Another advantage of this improved IBIS is that it enables the capture of 100MP stills by shifting the sensor – and it can do it handheld. Usually, this technique requires the camera to be placed on a tripod, so this is quite a novel addition. This is another feature that I have still yet to try, but I’m looking forward to seeing how it works in the full review.
Also new to this model, is the inclusion of 19 built-in photo styles, which work a lot like Fujifilm’s film simulation modes. Crucially, the list includes Leica Monochrome, a popular profile with those who shoot on Leica’s pricey digital bodies – and it’s great to see it appear on this relatively affordable Lumix option.
My hands-on session took place at a safari park, and I shot almost exclusively with the Lumix 100-400mm f4-6.3 ASPH to get up close and personal with the animals. The camera was put into animal eye-detect autofocus mode, and it did a sterling job with even the most unusual-looking creatures. The only real hiccups occurred when an animal was behind a wire fence, but that’s typical of just about every autofocus system out there.
I’ll need to test the camera in a wider variety of lighting, and with some subjects that aren’t animals, before delivering any kind of meaningful verdict, but as it stands, I’m impressed. I primarily shoot on a GH6, and the image quality is very comparable, in fact, it’s probably the same sensor. However, the autofocus is on a whole new level, which means the percentage of usable shots captured was way higher than I’m accustomed to.

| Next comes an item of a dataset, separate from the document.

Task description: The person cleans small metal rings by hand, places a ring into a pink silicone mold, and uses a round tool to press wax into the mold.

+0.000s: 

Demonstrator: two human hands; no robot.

Up to 5.3K60 / 4K120 in 10 bit 4:2:2 Internal ProRes recording, V Log and anamorphic support Improved active image stabilisation with perspective distortion correction
Even though the G9 was originally pitched as a photography-first camera, the lines are truly blurred with the G9ii, this camera is just as impressive for video, if not more impressive. Lumix has included everything you could want and more, including external SSD recording, high-framerate video, 10-bit 4:2:2 colour in most modes and V Log installed right out of the box.
Compared to the current MFT video favourite, the GH6, it seems the only major difference is a slightly lower framerate at 1080p (240fps rather than 300fps) and the lack of a fan to keep things cool under extended shooting. For what it’s worth, I never saw any overheating warnings shooting in direct sunlight with G9ii, but this was with admittedly short clips.
I mainly stuck to photos for my brief testing session, but I did capture a few 4K 120fps clips, and I’m very impressed with the quality. Of course, these clips were also shot with animal eye-detect autofocus, and it performed brilliantly, especially considering the challenging conditions of shooting through fences.
Stabilisation looks good from what I can tell, too, but with such a long lens attached the IBIS was working overtime. I’m looking forward to seeing how it fares in the 12-35mm zone, as I have a feeling it’s going to impress.
The Panasonic Lumix G9ii is shaping up to be the best Micro Four Thirds camera to date. The arrival of phase-detect autofocus is a game-changer, and the IBIS has the potential to be some of the best in business, too. Not to mention the price, which is very competitive, especially with specifications such as these.
If you like the idea of carrying smaller, lighter and more affordable lenses, without sacrificing usability or image quality, then this has the potential to be the camera of choice. It’s safe to say I’m excited about it, but I’ll reserve proper judgment until I’ve had more time with it. Keep an eye out for the full review.